### HOW TO COMPLETE THIS TASK
Lines from the start of the data through the line containing "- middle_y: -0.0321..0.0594" must be given again exactly. Leave the others out.

### RECORDED DATA
━━━━━━━━
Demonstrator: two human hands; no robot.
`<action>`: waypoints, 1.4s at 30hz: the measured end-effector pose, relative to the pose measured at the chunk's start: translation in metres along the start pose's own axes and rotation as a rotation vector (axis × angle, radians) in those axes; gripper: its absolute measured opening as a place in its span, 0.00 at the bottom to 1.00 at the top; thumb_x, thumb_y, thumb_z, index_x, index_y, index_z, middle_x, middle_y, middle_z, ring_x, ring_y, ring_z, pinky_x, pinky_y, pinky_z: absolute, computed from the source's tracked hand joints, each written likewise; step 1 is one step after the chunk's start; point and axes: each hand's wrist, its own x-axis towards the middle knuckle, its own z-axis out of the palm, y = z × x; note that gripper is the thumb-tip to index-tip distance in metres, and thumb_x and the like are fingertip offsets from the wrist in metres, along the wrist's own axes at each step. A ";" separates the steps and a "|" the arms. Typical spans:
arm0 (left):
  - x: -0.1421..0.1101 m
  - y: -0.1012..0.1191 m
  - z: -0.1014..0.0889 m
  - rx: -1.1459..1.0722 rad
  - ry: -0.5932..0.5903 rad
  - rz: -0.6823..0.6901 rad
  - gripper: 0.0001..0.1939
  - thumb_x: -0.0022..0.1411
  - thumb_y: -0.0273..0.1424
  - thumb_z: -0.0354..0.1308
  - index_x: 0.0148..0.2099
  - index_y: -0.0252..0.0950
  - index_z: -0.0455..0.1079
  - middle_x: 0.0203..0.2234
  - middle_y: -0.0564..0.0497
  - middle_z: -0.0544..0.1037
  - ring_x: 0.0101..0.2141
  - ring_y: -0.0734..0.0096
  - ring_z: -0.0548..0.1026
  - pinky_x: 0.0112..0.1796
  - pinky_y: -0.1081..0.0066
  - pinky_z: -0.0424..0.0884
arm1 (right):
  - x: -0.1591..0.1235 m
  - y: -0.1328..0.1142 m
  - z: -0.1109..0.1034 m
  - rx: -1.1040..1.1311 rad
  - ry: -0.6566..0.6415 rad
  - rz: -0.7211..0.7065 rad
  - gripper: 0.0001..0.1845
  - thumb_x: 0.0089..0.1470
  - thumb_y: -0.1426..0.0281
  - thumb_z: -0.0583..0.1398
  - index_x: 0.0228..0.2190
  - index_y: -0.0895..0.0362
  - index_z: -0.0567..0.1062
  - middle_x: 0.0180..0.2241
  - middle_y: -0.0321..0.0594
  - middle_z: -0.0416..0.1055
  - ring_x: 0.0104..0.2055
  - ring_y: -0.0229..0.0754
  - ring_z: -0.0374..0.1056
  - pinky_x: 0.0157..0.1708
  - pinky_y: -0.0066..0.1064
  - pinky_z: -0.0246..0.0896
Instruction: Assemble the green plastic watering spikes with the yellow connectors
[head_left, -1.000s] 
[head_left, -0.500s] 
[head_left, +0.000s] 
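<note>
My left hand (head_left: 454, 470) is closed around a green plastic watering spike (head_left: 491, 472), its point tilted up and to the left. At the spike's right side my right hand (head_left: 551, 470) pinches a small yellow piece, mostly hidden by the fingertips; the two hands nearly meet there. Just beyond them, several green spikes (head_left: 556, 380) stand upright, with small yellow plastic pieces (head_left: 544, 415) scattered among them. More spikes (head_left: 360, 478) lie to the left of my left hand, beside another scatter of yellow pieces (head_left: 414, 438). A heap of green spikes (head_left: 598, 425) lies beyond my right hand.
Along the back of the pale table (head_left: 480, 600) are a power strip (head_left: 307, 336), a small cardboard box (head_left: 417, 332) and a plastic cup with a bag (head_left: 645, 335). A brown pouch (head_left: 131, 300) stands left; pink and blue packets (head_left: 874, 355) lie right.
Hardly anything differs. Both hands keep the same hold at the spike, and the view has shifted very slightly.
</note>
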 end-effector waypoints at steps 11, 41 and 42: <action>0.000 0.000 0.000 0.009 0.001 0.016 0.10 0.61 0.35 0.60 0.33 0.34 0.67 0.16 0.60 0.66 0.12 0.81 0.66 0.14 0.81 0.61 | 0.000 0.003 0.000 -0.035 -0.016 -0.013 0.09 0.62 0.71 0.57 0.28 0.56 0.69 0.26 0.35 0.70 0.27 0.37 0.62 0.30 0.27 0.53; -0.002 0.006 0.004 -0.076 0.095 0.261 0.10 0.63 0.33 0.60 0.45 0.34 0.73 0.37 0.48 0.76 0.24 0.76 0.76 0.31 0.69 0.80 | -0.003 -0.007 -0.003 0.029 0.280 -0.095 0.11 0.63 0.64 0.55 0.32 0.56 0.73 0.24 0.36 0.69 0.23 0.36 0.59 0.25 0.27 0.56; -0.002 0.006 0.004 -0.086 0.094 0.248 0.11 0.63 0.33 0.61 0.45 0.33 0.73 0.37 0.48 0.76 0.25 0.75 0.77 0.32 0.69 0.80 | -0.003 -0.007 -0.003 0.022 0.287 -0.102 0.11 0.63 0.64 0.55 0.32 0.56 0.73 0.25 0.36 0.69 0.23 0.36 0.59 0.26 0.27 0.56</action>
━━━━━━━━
### ANSWER FOR THIS EXERCISE
Demonstrator: two human hands; no robot.
`<action>`: waypoints, 1.4s at 30hz: the measured end-effector pose, relative to the pose measured at the chunk's start: translation in metres along the start pose's own axes and rotation as a rotation vector (axis × angle, radians) in those axes; gripper: its absolute measured opening as a place in its span, 0.00 at the bottom to 1.00 at the top; thumb_x, thumb_y, thumb_z, index_x, index_y, index_z, middle_x, middle_y, middle_z, ring_x, ring_y, ring_z, pinky_x, pinky_y, pinky_z: absolute, computed from the source's tracked hand joints, each written likewise; step 1 is one step after the chunk's start; point and axes: each hand's wrist, its own x-axis towards the middle knuckle, its own z-axis out of the palm, y = z × x; note that gripper is the thumb-tip to index-tip distance in metres, and thumb_x and the like are fingertip offsets from the wrist in metres, along the wrist's own axes at each step. A ";" separates the steps and a "|" the arms. Typical spans:
arm0 (left):
  - x: -0.1421..0.1101 m
  - y: -0.1012..0.1191 m
  - z: -0.1014..0.0889 m
  - rx: -1.1459..1.0722 rad
  - ry: -0.5932..0.5903 rad
  - rz: -0.6823..0.6901 rad
  - gripper: 0.0001..0.1939
  - thumb_x: -0.0022..0.1411
  - thumb_y: -0.0273..0.1424
  - thumb_z: -0.0354..0.1308
  - index_x: 0.0148..0.2099
  - index_y: -0.0252..0.0950
  - index_z: -0.0455..0.1079
  - middle_x: 0.0203..0.2234
  - middle_y: -0.0564..0.0497
  - middle_z: -0.0544..0.1037
  - ring_x: 0.0101..0.2141
  - ring_y: -0.0734..0.0096
  - ring_z: -0.0548..0.1026
  - pinky_x: 0.0112..0.1796
  - pinky_y: -0.1081..0.0066
  - pinky_z: -0.0424..0.0884
arm1 (right):
  - x: -0.1591..0.1235 m
  - y: -0.1328..0.1142 m
  - z: -0.1109..0.1034 m
  - rx: -1.1040..1.1311 rad
  - ry: -0.6566..0.6415 rad
  - rz: -0.7211..0.7065 rad
  - gripper: 0.0001..0.1845
  - thumb_x: 0.0089..0.1470
  - thumb_y: -0.1426..0.0281
  - thumb_z: -0.0583..0.1398
  - index_x: 0.0228..0.2190
  - index_y: -0.0895..0.0362
  - index_z: -0.0567..0.1062
  - middle_x: 0.0180..0.2241
  - middle_y: -0.0321..0.0594

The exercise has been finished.